You can add a cached model to an existing endpoint by selecting **Manage → Edit Endpoint** in the endpoint details page and updating the **Model** field.

Once it's deployed, your workers will all have access to the cached model for <InferenceTooltip />.

## Using cached models in your workers

When using [vLLM workers](/serverless/vllm/overview) or other official Runpod worker images, you can usually just set the **Model** field as shown above (or use the `MODEL_NAME` environment variable), and your workers will automatically use the cached model for inference.

To use cached models with [custom workers](/serverless/workers/custom-worker), you'll need to manually locate the cached model path and integrate it into your worker code.

### Where cached models are stored

Cached models are available to your workers at `/runpod-volume/huggingface-cache/hub/` following Hugging Face cache conventions.
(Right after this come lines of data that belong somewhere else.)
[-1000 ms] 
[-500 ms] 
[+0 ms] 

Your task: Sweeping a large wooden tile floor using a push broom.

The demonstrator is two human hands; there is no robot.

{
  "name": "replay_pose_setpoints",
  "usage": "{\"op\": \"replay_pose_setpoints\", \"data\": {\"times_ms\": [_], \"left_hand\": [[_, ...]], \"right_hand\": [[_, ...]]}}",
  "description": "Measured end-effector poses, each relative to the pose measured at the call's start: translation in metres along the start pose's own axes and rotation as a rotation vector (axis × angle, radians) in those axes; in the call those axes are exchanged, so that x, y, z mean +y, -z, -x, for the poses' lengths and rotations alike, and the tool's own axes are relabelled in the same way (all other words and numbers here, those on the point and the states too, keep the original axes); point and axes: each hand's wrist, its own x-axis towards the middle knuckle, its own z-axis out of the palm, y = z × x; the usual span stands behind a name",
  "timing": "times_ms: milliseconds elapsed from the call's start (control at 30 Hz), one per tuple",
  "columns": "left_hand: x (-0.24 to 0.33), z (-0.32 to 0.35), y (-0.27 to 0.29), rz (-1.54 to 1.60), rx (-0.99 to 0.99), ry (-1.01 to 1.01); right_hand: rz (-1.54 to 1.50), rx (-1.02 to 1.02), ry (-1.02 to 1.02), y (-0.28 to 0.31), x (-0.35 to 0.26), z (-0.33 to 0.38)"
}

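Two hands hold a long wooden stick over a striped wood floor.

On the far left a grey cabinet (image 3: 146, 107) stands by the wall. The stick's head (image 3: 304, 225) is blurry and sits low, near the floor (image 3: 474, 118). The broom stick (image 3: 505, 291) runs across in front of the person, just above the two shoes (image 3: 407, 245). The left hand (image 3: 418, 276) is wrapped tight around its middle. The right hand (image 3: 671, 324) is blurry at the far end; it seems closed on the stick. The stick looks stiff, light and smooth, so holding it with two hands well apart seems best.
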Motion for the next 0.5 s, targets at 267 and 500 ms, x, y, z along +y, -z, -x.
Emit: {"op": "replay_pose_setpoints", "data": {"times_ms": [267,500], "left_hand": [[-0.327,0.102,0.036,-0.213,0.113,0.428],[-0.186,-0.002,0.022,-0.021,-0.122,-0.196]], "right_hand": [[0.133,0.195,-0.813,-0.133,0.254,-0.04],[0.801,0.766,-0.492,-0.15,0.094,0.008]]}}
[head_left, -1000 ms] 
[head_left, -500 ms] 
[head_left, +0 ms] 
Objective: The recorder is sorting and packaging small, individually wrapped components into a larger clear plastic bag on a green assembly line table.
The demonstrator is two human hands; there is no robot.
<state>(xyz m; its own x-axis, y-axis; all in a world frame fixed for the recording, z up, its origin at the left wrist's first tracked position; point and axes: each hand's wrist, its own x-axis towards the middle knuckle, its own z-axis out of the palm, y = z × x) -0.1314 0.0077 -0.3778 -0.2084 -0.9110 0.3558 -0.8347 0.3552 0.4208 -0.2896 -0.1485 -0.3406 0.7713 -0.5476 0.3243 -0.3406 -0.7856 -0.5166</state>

The directory structure replaces forward slashes (`/`) from the original model name with double dashes (`--`), and includes a version hash subdirectory.

<Note>
  While cached models use the same mount path as network volumes (`/runpod-volume/`), the model loaded from the cache will load significantly faster than the same model loaded from a network volume.
</Note>

For example, here is how the model `gensyn/qwen2.5-0.5b-instruct` would be stored:

<Tree>
  <Tree.Folder name="runpod-volume" defaultOpen>
    <Tree.Folder name="huggingface-cache" defaultOpen>
      <Tree.Folder name="hub" defaultOpen>
        <Tree.Folder name="models--gensyn--qwen2.5-0.5b-instruct" defaultOpen>
          <Tree.Folder name="refs" defaultOpen>
            <Tree.File name="main" comment="Contains the commit hash of the 'main' branch" />
          </Tree.Folder>

          <Tree.Folder name="snapshots" defaultOpen>
            <Tree.Folder name="abcdef1234567890..." comment="Actual model files, named by commit hash" />
          </Tree.Folder>
        </Tree.Folder>
      </Tree.Folder>
    </Tree.Folder>
  </Tree.Folder>
</Tree>

### Locate cached models in your handler

To use a cached model in your <HandlerFunctionTooltip />, you need to resolve the local path to the model files. The path follows a predictable pattern based on the model identifier:

```
/runpod-volume/huggingface-cache/hub/models--{org}--{name}/snapshots/{hash}/
```

For example, `Qwen/Qwen2.5-0.5B-Instruct` would be stored at:

```
/runpod-volume/huggingface-cache/hub/models--Qwen--Qwen2.5-0.5B-Instruct/snapshots/abc123.../
```

For complete implementation details including a helper function to resolve these paths dynamically, see [Use Hugging Face models](/serverless/development/huggingface-models#use-cached-models).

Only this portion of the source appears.